Jan Hoet
Hans den Hartog Jager
Hans den Hartog Jager (Auteur)
1 exemplaar
Beschikbaarheid | Uitgave | Plaats in de bib |
---|---|---|
Aanwezig |
Athenaeum-Polak en Van Gennep, 2014 |
VERDIEPING 4 : BLAUWE TOREN : KUNST : 700.7 HART |
15/09/2014
In dit lange essay richt Hans den Hartog Jager zijn pijlen op een van de meest centrale kwesties in het hedendaagse kunstbedrijf: sociaal engagement. Kunstenaars zijn opnieuw bijzonder actief in het veld tussen kunst en maatschappij, maar de radicale sociale kritiek en deconstructie die ze in hun interventies doorvoeren, brengt vaak niets teweeg. Volgens Den Hartog Jager heeft dat te maken met een spreekwoordelijke muur die tussen de kunstwereld en de maatschappij in haar geheel staat. Deze muur is er minstens sinds het modernisme, toen kunst meer en meer een zelf-reflexieve bezigheid werd. Tegelijk zag het modernisme ook de geboorte van een hele reeks avant-gardes die actief wilden ingrijpen in het sociale proces. Die paradox bepaalt vandaag in grote mate de moeilijke spreidstand van de kunstenaar, die enerzijds de vrijheid heeft om alles radicaal te bekritiseren maar anderzijds moet vaststellen dat die kritiek, net omdat ze kunst is, geen enkel reëel maatschappelijk effect sorteert.

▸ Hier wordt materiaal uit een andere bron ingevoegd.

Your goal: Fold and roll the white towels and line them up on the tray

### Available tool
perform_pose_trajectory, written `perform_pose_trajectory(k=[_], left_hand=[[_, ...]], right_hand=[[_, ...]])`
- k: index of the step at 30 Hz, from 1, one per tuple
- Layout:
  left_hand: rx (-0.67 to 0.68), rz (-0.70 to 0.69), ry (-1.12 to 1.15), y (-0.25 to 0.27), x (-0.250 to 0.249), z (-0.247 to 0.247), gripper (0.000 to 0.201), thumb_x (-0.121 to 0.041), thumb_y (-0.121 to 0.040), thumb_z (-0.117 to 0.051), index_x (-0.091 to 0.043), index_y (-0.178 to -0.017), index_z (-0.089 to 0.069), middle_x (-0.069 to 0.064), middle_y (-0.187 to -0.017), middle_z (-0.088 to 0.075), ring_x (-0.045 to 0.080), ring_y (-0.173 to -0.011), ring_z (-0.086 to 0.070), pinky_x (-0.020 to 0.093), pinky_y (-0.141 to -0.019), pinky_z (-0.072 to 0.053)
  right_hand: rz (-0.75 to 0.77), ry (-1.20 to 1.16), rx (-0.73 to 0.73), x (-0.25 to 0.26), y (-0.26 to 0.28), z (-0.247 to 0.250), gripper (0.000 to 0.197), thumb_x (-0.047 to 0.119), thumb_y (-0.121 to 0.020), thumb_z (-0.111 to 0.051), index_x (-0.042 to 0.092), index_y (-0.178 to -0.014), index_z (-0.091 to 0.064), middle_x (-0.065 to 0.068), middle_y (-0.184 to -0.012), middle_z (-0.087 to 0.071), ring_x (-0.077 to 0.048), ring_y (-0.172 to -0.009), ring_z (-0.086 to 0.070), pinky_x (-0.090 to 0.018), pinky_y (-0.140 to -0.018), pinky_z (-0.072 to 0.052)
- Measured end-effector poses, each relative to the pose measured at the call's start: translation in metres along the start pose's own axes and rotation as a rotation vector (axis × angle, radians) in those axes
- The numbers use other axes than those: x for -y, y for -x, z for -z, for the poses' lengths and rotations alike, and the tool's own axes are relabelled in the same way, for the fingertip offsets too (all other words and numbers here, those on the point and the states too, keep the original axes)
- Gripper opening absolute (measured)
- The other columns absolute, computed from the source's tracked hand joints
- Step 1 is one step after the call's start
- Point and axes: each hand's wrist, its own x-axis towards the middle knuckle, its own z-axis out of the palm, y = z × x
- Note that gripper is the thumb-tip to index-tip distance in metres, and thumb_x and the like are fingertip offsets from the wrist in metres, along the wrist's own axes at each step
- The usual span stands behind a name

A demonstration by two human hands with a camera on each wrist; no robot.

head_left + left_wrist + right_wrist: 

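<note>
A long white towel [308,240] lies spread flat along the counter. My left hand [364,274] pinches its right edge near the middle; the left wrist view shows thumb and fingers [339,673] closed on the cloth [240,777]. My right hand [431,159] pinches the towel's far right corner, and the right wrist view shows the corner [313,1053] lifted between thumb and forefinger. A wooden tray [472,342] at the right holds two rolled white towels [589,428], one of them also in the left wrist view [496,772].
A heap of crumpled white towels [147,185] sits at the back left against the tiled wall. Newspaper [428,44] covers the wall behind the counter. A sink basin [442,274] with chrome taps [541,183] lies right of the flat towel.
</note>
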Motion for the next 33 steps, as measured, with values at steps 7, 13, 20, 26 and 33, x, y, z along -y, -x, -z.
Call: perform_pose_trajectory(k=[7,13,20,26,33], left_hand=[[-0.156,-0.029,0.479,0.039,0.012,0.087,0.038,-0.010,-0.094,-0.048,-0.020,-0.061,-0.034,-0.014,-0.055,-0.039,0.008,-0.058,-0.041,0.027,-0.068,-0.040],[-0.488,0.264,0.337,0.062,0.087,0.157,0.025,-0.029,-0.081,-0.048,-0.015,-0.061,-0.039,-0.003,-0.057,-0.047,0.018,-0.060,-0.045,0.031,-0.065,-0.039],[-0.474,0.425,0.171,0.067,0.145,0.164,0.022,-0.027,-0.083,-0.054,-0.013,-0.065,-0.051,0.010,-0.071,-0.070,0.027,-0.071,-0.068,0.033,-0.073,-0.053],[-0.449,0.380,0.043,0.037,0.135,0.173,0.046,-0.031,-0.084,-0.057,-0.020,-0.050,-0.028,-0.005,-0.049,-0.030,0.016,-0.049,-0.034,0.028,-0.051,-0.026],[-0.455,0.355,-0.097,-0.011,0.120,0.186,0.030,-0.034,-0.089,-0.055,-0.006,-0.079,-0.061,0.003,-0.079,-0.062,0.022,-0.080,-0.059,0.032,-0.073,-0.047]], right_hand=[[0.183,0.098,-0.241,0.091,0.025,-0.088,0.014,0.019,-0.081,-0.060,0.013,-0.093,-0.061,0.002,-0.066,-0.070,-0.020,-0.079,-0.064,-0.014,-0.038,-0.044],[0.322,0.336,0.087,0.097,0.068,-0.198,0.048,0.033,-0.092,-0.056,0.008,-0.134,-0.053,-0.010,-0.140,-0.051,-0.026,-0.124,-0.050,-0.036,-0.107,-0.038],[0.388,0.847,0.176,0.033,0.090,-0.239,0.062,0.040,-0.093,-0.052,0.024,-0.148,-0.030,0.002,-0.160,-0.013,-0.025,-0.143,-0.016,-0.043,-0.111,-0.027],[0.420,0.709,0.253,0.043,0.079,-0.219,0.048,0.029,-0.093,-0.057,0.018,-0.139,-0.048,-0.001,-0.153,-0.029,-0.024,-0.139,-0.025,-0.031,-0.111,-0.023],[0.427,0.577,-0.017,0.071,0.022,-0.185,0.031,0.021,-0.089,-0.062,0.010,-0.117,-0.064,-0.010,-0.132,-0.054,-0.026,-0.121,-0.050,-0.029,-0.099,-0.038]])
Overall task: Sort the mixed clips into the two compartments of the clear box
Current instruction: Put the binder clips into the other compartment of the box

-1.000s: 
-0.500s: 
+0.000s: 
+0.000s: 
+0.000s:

Den Hartog Jager ontrafelt deze paradox op intelligente wijze en in helder proza. Daarbij is zijn voornaamste referentiepunt het controversiële werk van Renzo Martens, en met name diens film Episode 3. Vanuit de vragen die het cynisme in Martens’ werk oproept, legt hij de brug naar andere hedendaagse kunstwerken die kritisch naar de wereld willen kijken. Daarbij komt mooi uit de verf hoe cynisch het kunstbedrijf eigenlijk is geworden. En hoewel de auteur zelf niet zo ver gaat, zal het de lezer niet ontgaan dat de kunstwereld zich lijkt te hebben vastgereden in een cul de sac waarin ze vlijtig de hegemonische neoliberale dictatuur ondersteunt die ze pretendeert te bekritiseren. In een politieke en sociale context waarin de relevantie van en subsidies voor de kunst steeds meer ter discussie staan, kan dit niet anders dan uiterst pijnlijk zijn. Maar het is een noodzakelijke denkoefening.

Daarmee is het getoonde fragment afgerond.